• _Data provided_:
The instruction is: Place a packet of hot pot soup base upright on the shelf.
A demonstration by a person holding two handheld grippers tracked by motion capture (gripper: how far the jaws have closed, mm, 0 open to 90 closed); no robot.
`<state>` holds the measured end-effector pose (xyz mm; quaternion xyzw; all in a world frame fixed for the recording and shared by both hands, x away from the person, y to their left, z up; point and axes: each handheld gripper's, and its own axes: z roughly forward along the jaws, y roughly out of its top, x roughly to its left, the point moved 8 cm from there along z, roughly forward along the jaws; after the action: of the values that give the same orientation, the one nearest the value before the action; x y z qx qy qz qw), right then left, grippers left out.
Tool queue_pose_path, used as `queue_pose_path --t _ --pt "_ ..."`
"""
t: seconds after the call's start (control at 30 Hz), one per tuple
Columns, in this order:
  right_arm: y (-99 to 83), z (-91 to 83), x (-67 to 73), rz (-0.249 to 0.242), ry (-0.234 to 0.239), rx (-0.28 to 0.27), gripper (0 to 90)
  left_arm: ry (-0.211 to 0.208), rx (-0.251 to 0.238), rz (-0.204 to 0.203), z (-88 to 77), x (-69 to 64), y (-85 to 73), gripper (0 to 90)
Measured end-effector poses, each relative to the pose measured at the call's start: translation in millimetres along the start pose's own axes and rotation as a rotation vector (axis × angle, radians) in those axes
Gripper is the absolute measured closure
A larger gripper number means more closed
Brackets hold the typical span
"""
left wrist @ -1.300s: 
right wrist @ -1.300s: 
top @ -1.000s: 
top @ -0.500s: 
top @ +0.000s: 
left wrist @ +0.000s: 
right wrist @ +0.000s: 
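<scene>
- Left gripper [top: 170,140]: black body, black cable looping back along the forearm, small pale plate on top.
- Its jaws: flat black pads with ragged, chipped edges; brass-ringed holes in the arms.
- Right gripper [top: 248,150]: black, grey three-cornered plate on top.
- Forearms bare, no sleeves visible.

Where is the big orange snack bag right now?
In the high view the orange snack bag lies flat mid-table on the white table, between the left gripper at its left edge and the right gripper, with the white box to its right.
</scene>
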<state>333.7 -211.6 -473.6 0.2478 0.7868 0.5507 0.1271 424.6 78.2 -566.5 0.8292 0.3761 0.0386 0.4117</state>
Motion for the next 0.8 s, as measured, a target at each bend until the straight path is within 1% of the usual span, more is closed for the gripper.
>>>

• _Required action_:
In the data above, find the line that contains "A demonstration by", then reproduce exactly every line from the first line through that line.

• _Response box_:
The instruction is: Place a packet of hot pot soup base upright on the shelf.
A demonstration by a person holding two handheld grippers tracked by motion capture (gripper: how far the jaws have closed, mm, 0 open to 90 closed); no robot.

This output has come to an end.